The Republican governor laid out the proposal, dubbed the Minnesota Jobs Recovery Act, in his state of the state address.

Under the plan, the business tax rate would fall to 4.8% from 9.8% over the next six years and businesses that invest in regional funds that support emerging or local businesses, or reinvest in their own businesses, would be eligible for $50 million in tax credits.

Companies with qualifying investments in small businesses would receive a capital gains exemption and equipment purchases would be exempt from state sales taxes.

While the package would cut into general fund tax revenues at a time when the state is facing a $4.85 billion deficit over the next two years, Pawlenty portrayed it as necessary to stimulate the economy.

"I know these tax cuts and incentives may seem aggressive in the context of our budget challenges," Pawlenty said. "But we simply have to take dramatic measures to improve our job climate and kick-start job growth in Minnesota."

To address the deficit, Pawlenty said he would propose significant spending cuts in the two-year budget he will unveil at the end of the month, but public safety and programs for military families will be excluded from the chopping block.

He said the state must stem skyrocketing growth in human services spending, but he did not elaborate on how to accomplish that goal. The governor reiterated his opposition to tax increases and warned of possible layoffs, but said a two-year freeze on government employee raises could curtail some job cuts.

Pawlenty struck a more diplomatic tone than last year when he warned lawmakers he was ready to use his veto pen. Democratic majorities in the House and Senate have increased, with the party now holding a veto-proof majority in the Senate.

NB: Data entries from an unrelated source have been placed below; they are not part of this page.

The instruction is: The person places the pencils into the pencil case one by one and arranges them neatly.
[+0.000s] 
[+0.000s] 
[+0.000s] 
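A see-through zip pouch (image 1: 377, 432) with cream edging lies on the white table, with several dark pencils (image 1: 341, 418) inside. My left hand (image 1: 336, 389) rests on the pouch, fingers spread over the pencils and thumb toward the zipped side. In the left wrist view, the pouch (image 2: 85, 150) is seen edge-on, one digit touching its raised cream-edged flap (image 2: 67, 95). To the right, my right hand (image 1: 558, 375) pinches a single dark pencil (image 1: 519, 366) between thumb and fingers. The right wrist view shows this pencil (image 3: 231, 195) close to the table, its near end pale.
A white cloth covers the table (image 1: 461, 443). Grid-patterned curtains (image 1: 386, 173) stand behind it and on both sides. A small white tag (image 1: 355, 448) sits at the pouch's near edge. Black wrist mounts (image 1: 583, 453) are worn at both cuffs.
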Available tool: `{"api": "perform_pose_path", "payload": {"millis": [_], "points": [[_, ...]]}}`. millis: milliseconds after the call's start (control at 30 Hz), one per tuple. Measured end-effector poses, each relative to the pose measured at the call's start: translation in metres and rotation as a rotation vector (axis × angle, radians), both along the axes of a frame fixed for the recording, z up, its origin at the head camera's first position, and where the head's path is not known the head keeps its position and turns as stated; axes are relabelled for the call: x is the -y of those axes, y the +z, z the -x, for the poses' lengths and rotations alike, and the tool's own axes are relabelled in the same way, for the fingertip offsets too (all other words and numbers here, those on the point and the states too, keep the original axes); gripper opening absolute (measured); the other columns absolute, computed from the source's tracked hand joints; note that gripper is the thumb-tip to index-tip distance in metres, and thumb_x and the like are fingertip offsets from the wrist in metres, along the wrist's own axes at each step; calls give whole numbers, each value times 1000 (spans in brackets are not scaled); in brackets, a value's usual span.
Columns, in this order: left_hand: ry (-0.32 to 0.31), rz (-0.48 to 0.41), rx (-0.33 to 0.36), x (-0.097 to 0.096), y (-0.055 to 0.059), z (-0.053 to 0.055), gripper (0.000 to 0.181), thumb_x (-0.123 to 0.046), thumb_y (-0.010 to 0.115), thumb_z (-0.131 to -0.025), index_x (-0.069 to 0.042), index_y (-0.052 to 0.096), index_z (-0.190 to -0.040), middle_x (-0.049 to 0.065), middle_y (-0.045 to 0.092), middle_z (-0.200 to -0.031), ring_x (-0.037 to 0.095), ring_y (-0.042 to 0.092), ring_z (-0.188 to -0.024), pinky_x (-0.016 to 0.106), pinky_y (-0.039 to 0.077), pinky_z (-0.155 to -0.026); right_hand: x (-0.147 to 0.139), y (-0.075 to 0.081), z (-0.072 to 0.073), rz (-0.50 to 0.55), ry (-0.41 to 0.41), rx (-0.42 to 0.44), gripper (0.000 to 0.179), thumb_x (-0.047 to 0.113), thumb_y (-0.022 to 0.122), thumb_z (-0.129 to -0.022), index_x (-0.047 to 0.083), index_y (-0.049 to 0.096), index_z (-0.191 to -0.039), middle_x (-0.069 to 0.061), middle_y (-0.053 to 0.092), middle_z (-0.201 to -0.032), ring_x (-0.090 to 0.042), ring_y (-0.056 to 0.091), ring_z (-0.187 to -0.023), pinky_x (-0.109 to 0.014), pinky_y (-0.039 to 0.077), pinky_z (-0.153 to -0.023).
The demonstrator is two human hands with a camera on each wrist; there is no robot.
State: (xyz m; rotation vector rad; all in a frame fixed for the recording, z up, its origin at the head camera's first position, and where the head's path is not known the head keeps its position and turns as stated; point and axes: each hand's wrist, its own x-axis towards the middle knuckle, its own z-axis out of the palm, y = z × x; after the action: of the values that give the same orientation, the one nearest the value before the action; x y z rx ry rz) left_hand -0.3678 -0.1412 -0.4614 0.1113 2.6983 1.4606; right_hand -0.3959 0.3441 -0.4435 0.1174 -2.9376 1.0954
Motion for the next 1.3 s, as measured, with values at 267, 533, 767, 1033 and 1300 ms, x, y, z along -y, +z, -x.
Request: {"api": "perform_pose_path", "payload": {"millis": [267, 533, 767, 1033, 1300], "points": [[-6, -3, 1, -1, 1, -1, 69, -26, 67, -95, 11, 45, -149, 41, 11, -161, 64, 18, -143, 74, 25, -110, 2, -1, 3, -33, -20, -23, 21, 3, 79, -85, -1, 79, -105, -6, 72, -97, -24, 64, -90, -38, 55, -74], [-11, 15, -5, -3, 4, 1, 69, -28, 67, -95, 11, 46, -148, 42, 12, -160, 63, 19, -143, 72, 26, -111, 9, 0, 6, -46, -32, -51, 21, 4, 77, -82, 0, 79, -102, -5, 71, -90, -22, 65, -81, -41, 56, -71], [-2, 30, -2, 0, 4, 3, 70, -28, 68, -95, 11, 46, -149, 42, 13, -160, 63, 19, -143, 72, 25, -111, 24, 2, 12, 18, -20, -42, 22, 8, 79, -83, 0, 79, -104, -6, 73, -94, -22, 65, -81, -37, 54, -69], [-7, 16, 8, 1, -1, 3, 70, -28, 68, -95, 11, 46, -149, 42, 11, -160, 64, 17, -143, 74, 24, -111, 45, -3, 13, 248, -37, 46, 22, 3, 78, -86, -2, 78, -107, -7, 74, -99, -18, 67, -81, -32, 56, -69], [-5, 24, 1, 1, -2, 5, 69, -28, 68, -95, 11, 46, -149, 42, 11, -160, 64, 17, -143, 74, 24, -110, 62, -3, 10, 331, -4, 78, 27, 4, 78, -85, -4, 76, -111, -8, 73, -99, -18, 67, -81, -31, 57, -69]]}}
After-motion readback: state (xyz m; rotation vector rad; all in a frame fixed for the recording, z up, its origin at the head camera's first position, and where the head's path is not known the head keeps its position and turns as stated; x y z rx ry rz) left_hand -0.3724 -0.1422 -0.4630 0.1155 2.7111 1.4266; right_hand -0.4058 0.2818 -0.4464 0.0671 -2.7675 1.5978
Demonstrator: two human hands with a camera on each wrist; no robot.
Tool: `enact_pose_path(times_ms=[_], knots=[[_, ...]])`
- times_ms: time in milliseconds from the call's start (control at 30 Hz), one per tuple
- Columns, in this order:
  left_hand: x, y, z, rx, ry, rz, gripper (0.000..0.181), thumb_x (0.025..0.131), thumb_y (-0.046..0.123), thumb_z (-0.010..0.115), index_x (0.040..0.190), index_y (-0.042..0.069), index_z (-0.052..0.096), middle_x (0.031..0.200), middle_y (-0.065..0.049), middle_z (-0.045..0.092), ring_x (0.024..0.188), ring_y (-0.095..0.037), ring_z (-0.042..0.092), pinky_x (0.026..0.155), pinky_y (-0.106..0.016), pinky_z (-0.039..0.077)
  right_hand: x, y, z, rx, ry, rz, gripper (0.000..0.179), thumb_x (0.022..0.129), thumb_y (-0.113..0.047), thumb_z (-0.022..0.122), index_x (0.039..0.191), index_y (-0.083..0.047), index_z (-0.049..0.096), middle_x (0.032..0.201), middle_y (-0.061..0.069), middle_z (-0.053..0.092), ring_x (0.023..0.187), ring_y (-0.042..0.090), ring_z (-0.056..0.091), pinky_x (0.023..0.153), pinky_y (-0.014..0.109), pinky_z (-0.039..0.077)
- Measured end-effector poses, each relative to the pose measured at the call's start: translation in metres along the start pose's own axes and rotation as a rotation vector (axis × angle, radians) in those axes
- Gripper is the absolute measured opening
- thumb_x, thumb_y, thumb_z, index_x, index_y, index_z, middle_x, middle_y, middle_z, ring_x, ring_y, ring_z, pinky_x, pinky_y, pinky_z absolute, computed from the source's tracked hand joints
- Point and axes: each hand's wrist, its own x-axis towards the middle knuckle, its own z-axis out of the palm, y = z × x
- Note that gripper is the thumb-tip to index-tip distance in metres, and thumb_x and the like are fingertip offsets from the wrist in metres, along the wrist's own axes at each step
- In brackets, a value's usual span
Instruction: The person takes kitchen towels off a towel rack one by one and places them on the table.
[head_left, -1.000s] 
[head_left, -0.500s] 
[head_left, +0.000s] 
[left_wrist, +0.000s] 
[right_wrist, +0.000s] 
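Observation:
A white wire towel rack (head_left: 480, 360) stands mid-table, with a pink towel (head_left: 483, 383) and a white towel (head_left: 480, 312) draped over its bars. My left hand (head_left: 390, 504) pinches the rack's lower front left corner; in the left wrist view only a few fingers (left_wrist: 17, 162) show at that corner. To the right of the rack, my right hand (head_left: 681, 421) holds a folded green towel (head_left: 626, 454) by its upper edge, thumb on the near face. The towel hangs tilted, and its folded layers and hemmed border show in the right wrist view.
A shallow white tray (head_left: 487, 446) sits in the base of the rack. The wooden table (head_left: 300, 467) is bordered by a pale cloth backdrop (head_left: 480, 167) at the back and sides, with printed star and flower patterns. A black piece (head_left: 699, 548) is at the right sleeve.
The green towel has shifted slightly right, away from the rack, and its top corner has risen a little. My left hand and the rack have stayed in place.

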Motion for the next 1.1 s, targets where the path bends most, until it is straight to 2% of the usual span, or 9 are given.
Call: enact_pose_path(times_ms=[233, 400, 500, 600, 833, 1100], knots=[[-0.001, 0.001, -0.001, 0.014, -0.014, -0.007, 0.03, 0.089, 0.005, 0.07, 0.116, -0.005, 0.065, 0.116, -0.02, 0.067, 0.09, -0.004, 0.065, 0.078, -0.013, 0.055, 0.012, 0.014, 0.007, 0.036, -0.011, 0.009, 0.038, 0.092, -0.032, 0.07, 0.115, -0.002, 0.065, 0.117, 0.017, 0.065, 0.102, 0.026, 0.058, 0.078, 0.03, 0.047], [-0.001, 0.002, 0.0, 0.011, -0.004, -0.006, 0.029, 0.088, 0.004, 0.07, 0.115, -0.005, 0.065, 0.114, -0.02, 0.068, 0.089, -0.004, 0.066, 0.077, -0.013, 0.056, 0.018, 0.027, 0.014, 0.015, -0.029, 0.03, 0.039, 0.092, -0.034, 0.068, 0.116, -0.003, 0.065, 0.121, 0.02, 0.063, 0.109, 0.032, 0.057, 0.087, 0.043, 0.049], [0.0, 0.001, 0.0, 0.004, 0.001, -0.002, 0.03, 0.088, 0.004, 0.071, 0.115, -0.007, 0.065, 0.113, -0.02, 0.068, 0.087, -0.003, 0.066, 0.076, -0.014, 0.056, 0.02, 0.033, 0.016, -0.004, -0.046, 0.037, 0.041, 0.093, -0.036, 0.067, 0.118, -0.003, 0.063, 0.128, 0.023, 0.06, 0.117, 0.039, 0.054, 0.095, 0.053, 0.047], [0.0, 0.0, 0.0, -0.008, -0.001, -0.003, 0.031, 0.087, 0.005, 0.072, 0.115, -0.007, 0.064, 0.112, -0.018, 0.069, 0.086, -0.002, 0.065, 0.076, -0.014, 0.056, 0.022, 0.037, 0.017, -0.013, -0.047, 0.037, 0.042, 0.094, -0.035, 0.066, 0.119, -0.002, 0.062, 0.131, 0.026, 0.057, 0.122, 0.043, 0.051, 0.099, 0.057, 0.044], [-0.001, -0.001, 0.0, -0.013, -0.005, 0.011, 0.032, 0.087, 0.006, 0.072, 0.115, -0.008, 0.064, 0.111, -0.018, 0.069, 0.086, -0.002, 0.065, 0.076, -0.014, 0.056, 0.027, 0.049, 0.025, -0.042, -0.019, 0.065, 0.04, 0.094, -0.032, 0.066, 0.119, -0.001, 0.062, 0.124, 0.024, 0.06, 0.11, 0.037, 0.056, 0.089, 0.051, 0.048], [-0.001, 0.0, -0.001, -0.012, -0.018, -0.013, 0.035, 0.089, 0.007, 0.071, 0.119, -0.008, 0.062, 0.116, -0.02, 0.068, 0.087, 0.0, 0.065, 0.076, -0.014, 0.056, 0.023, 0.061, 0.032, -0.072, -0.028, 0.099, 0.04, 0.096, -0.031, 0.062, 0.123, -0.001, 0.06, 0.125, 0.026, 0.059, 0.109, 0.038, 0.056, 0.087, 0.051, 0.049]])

"Today, we're not Democrats, we're not Republicans, we're Minnesotans," he said. "We're all here because we love and care about Minnesota."

The ultimate budget agreement reached by the governor and lawmakers stands to affect the state's credit.

Ahead of its sale earlier this week of $400 million of general obligation bonds, Fitch Ratings revised its outlook to negative from stable on the state's AAA rating while Moody's Investors Service revised its outlook to stable from positive on its Aa1 rating. Standard & Poor's affirmed the state's $4.3 billion of GOs at AAA with a stable outlook.

Fitch attributed its negative outlook to the magnitude of the state's "budgetary challenges in an environment of a large fiscal 2009 operating imbalance and depletion of reserves, and likely further negative forecast revisions."

Moody's analysts agreed, but also fear a return to the legislative gridlock seen in 2005 that resulted in a partial government shutdown and the use of non-recurring revenues to close a budget gap.

The state's November revenue forecast warned of a $5.2 billion deficit.